Later, I met Teresa.
And Stella.
And Marsha.
And Lynn.
And Katie.

And these women set aside an hour at a time for me. Just for me. To listen. To observe. To notice. To comment. But mostly, just to be with me as I walked my own path.

Therapists are some of the kindest people I know. They are also some of the wisest people I know. They are interesting. They write fascinating books. They seem to have a presence about them that is calm and comforting and safe. And what I gathered from the hours I've spent with therapists, is that you have to be a certain kind of person. Like, in the book The Giver, (or, now that I think about it, Divergent, too), how everyone is given a profession--a purpose--and there's no getting out of it. That's just what you were born to do. And so I imagined "The Therapist" up on a pedestal as some kind of sage for society. A voice of reason. A role unique to their DNA. Like the Dalai Lama. But wearing clogs.

And then, I found out there were schools where you could go to learn to be a therapist! There were places that would allow everyday people like me who really, really wanted to be wise, a chance to be so lucky. A chance to be wise.

But what I've learned in graduate school, and most recently in my internship is that they'll let anybody be a therapist! Within the boundaries of ethics and proper education, it turns out nobody really has wisdom just flowing through their DNA. Therapists will steal your lunch right out of the fridge, cut you off in traffic, and make mistakes just like the rest of us.

Darn it.

So I've found myself asking out of absolute necessity: Well, then what does it mean to be a therapist?
Because now I'm in the other chair.
And I need to know.
Like, yesterday.

If this thing is not something a select-few are born into.
It it's not an elite club.
If therapists don't have a corner on the market in terms of wisdom.
What gives us the nerve to try to be helpful at all?

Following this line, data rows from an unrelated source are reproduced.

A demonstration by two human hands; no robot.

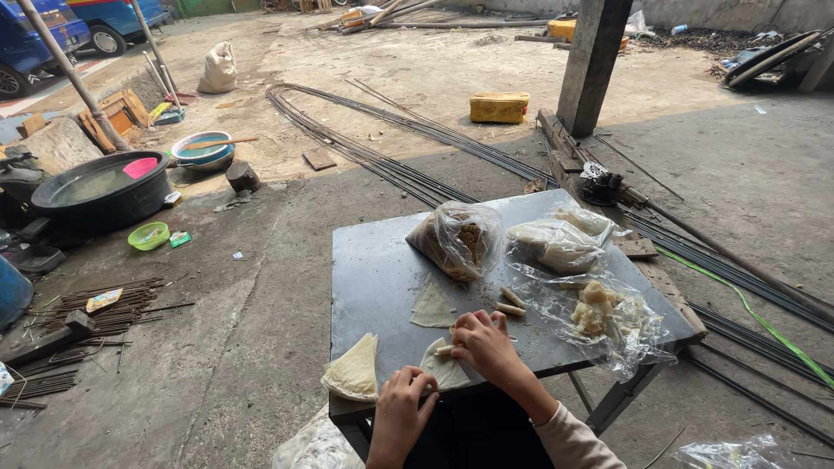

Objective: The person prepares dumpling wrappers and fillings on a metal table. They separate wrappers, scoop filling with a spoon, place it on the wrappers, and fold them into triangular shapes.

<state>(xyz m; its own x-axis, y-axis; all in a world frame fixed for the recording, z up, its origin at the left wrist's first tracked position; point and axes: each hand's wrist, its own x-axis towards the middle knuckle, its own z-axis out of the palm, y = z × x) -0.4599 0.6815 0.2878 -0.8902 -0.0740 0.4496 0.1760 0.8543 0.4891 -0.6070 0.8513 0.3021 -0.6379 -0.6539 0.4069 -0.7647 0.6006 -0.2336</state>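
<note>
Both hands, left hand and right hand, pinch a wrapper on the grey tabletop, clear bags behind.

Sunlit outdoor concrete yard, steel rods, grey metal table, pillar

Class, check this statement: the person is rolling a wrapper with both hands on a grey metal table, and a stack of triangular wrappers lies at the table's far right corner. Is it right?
Not quite. The head view shows the stack of triangular wrappers at the near left corner of the grey metal table, beside the left hand. The rest holds: both hands, the right hand too, work on a wrapper.
</note>
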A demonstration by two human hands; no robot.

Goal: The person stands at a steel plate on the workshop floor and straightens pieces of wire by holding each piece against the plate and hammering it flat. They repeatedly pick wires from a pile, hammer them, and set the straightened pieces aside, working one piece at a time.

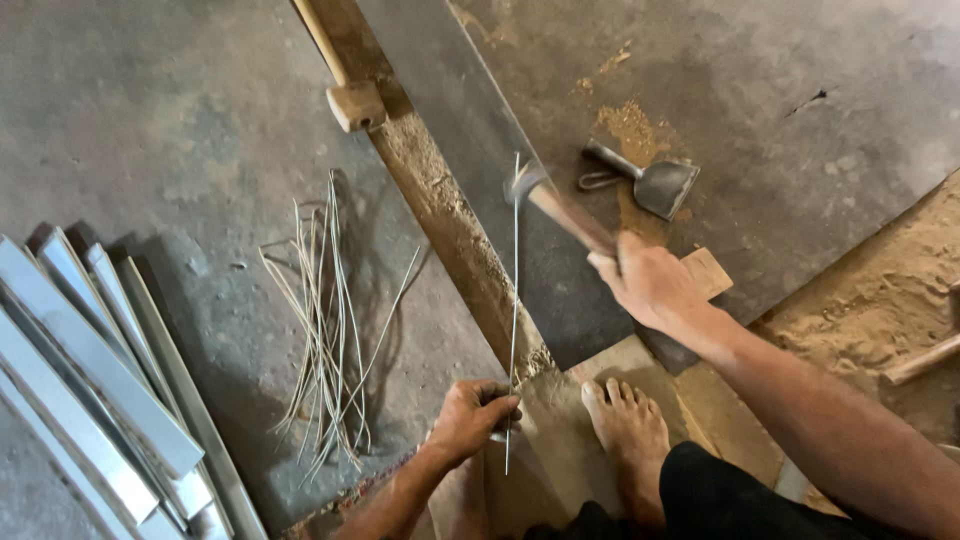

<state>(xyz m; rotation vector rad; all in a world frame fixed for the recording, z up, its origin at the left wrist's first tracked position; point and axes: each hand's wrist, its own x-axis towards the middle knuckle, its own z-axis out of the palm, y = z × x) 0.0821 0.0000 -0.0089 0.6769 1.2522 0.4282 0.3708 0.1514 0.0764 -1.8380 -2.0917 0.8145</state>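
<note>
1. Beam (440, 205): heavy, stiff timber lying aslant on the floor, sawdust along it; serves as the anvil, not for lifting.
2. Hammer (560, 210): head-heavy, blurred above the beam; right hand (650, 285) wrapped tight around the wooden handle, low down.
3. Wire (514, 300): thin, light, springy, likely bends easily; lying across the beam's edge, pinched near its lower end by the closed left hand (472, 415).
4. Loose wires (325, 320): heaped on the floor, left of the beam.

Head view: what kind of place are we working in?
Probably a floor-level metalworking workshop: hammer in the right hand, loose wire rods and stacked metal strips on bare concrete, sawdust about.
</note>
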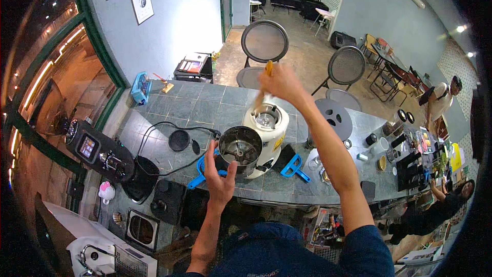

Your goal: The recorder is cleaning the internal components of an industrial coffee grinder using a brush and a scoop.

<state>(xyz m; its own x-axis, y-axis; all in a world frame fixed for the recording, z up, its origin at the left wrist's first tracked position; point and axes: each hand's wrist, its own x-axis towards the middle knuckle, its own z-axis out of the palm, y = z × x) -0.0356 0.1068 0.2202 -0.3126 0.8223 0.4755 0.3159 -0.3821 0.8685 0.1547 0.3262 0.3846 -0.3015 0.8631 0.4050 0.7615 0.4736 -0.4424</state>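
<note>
A cream-coloured coffee grinder stands on the grey tiled counter, its round top uncovered and metal parts showing inside. Above that top, my right hand is closed on a brush with a yellowish handle; both are blurred. My left hand is at the near side of a round metal catch bin with spokes inside, at the grinder's front. Its thumb and fingers are spread around the bin's near side; whether it grips the bin is hard to tell. Blue-handled dustpan-like tools lie on both sides of the grinder.
A black round lid and a cable lie left of the grinder. At the left stands a black machine with a screen. Cups, jars and a grey perforated disc are to the right. Two other people are at the far right.
</note>
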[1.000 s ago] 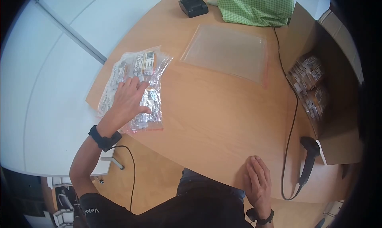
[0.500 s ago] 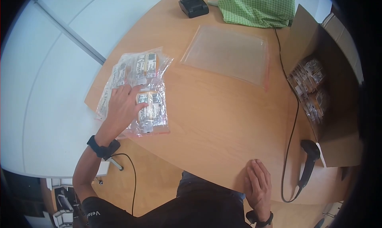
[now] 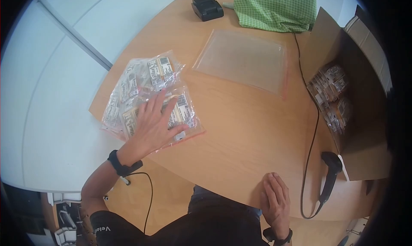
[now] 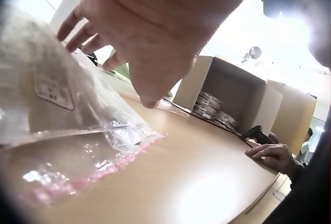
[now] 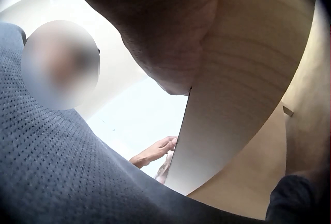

I find myself wanting more assurance than is available to me. I want a philosophy. A lens.  An outline. A cheat sheet. And when I express this to my supervisors (and just about anyone else who will listen to me), they keep saying the same annoying thing:

"It'll come. 
You know more than you know. 
Trust your intuition."

I know, right?

Apparently, it's less about interventions and theoretical perspectives and inspiring one-liners that clients will stitch onto a throw pillow. What I need to do right now, is exactly what I already know how to do:
Which is to sit.
And listen.
To be present.
And curious.
To be affirming.
And compassionate.

Just like others have done for me.

I trust that the rest will come.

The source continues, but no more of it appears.